- Date: 5 October 2011 – 2012
- Location: San Marcos, Texas
- Caused by: Economic inequality, corporate influence over government, economic inequality in education
- Methods: Demonstration, occupation, student activism, protest, street protesters, community service
- Status: Ended

= Occupy Texas State =

Occupy Texas State is a student activist group formed at Texas State University - San Marcos. It is distinguished from the off-campus but allied Occupy San Marcos.

Occupy Texas State utilizes the principles of peaceful protest that began on October 5, 2011 in the Quad around the "Fighting Stallions". It is affiliated with both the Occupy Colleges and Occupy Wall Street movements that began in Los Angeles, California and New York City, New York respectively.

The series of protests and demonstrations put forth by Occupy Texas State are the largest to occur on the campus since November 1969 when about 70 students at the then named Southwest Texas State University gathered in the Quad to hold a peaceful demonstration against the Vietnam War. The 1969 demonstrations resulted in ten students referred to as the "San Marcos Ten" being expelled from the university and went before the US Supreme Court in 1970 which led to the creation of "Free Speech Zones" at several universities nationwide.

==Background and history==
The original intent of Occupy Texas State was to denounce the role that large corporations had in promulgating the 2008 financial crisis and to highlight its effects on higher education. The protesters at Texas State University, as in other movements throughout the world, have described themselves as the "99 percent," a reflection of their belief that the financial system rewards the richest 1 percent at the expense of everyone else. The group was founded by Joshua Christopher Harvey (Joschua Beres), a US Air Force veteran, Leo Gomez Jr., Matthew Molnar, Laura Cowan and Max Anderson.

The group's motto is "Student activism for higher education reform" and they plan to "implement change to improve the quality of education and reduce educational cost inequality for not only Texas State University students – but students across the state of Texas and the nation". They plan to highlight cuts to student grants and highlight the problems posed by the current student loan system.

==Mission and values==
The General Assembly for Occupy Texas State ratified a "Declaration of Occupation" which was modeled after the Declaration of Occupation by The New York General Assembly. T

==Chronology of events==
On October 5, around fifty students walked out of class in a show of student solidarity with Occupy Wall Street.

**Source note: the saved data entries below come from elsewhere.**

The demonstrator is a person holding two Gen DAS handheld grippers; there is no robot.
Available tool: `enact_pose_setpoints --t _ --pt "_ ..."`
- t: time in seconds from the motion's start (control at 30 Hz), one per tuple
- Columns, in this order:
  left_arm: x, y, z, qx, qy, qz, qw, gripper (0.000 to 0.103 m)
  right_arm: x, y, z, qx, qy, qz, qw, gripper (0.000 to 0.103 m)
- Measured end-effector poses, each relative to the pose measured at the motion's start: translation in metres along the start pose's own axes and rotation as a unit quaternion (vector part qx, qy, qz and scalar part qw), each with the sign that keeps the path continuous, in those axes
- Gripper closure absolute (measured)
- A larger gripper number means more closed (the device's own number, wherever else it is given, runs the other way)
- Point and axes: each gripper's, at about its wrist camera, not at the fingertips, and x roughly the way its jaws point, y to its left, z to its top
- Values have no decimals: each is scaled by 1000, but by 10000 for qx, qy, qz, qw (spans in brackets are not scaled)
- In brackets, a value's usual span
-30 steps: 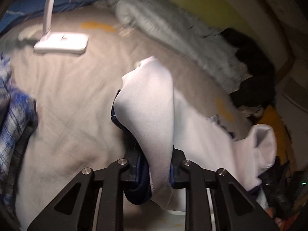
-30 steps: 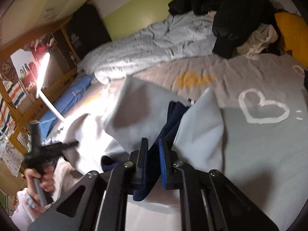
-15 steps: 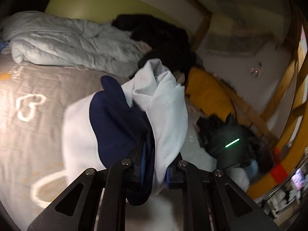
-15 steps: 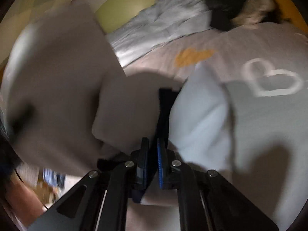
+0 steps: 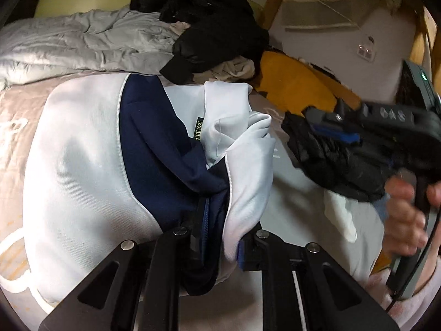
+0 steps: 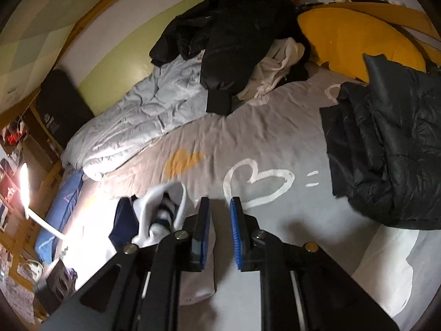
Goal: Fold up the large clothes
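A white and navy jacket (image 5: 82,171) hangs bunched in front of my left gripper (image 5: 217,231), which is shut on its navy and white fabric above the grey bed sheet (image 6: 275,143). My right gripper (image 6: 220,215) is open and empty over the sheet's white heart print. Part of the same jacket (image 6: 162,215) shows blurred at its left. The right gripper (image 5: 366,135) also shows in the left wrist view, held in a hand at the right.
A grey duvet (image 6: 143,115), a black coat pile (image 6: 234,35) and a yellow pillow (image 6: 355,38) lie along the bed's far side. A black puffer jacket (image 6: 386,149) lies at the right. A lit white lamp (image 6: 24,190) stands at the left.
My right gripper has let go of the jacket and now stands open. My left gripper has swung right with the jacket, which now hangs from it alone.
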Motion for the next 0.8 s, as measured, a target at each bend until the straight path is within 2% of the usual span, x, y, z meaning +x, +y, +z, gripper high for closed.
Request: enact_pose_setpoints --t 0.03,0.07,0.1,0.13,0.2,0.27,0.33,0.37,0.47,0.53,0.6,0.63,0.67,0.7,0.73,0.8 --pt "-3 -2 -3 23 -4 7 10000 87 -3 5 -1 -81 -30 -17 10000 88" --pt "-5 -3 -4 63 -9 -7 10000 85 -4 8 -1 -154 -56 -27 9999 82" --pt "-9 -4 -3 62 0 -51 10000 79 -7 11 -2 -257 -102 -56 9996 75" --pt "-16 -5 -6 20 -7 -109 9999 74 -7 13 -1 -324 -150 -85 9993 74" --pt "-35 -12 -2 -59 -177 -447 9988 38 -9 11 -2 -386 -221 -147 9989 72" --pt "-66 -30 -3 288 -578 -653 9958 33 -9 10 -1 -376 -264 -184 9988 68" --pt "-81 -53 1 852 -778 -398 9925 33 -9 7 0 -318 -280 -197 9989 67" --pt "-85 -57 3 904 -832 -232 9922 33 -9 6 0 -281 -293 -198 9990 67" --pt "-94 -49 9 635 -866 -169 9941 33 -11 3 1 -193 -355 -191 9990 67" --pt "-105 -38 8 544 -942 7 9941 33 -14 2 1 -168 -394 -95 9990 62" --pt "-117 -22 5 521 -1042 383 9924 31 -15 5 0 -202 -417 65 9989 50" --pt "-123 -11 3 488 -1111 631 9906 30 -14 8 -2 -279 -414 150 9986 48" --pt "-128 1 2 445 -1165 885 9882 25 -13 13 -3 -378 -400 205 9983 41" --pt "-132 15 3 392 -1186 1187 9850 20 -12 19 -5 -481 -382 243 9978 28" --pt "-134 29 3 316 -1185 1475 9814 19 -11 25 -8 -573 -367 268 9973 22" --pt "-135 56 4 72 -1139 1816 9767 11 -5 42 -16 -752 -370 327 9959 2"
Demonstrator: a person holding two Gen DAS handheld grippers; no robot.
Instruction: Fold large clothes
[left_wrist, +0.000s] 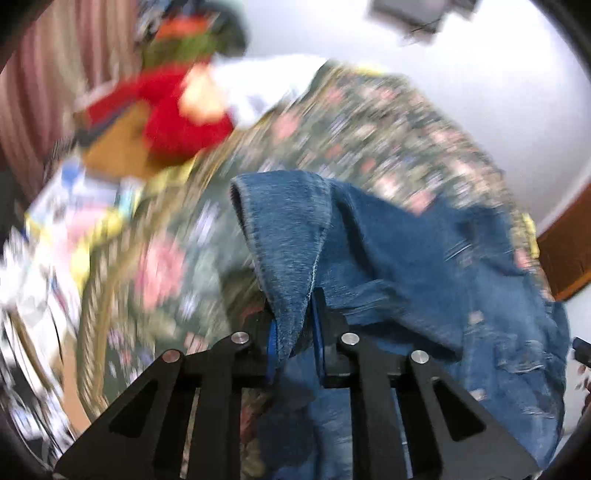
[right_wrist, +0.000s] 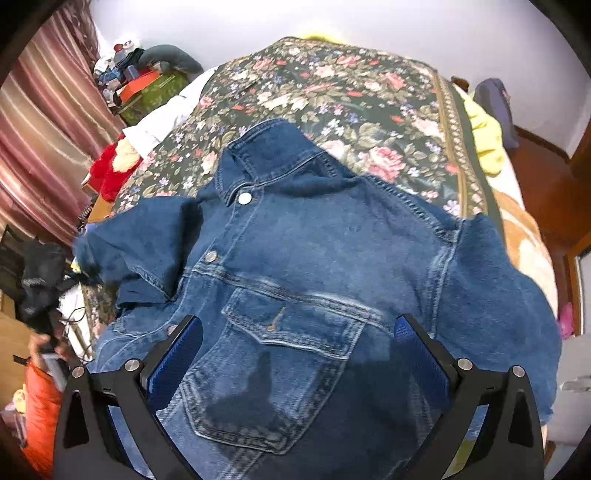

The call was put out by the newly formed Occupy Colleges group based in Los Angeles, California They held the quad for several hours and at one time brought about 1,000 students, faculty and staff to a complete standstill as they chanted. University PD were called to the scene but maintained distance.

On October 11, Occupy Texas State holds its first informal General Assembly to discuss participating in a solidarity protest on the 13 October.

On October 13 around 40 to 50 students gathered to rally in the Quad in solidarity with Occupy Wall Street

On October 27 representatives Matthew Molnar, Lindsey Huckaby, Joshua Christopher Harvey (Joschua Beres), Rex Pape and Clifton MacAlbrecht of Occupy Texas State united marched with Occupy Austin in a coordinated demonstration with the city of Oakland. About two hundred Occupy Austin protestors gathered with candles and marched silently from Austin City Hall to the Texas capitol building in downtown Austin.

On the evening of November 1 Occupy Texas State sponsored a candlelight vigil for Scott Olsen a former Marine and Iraq War veteran, and a member of Veterans for Peace who suffered a skull fracture caused by a projectile fired by the police at Occupy Oakland on October 25, 2011. The students marched in silence to and from the Quad at the university to the Hays County Courthouse.

On November 17 Occupy Texas State, Occupy Austin, the Texas State Employees Union/CWA, The American Federation of Teachers the ISO and the Texas AFL-CIO gathered at the Texas State Capitol to rally against the Texas Legislature's $6.6 billion cut on public education.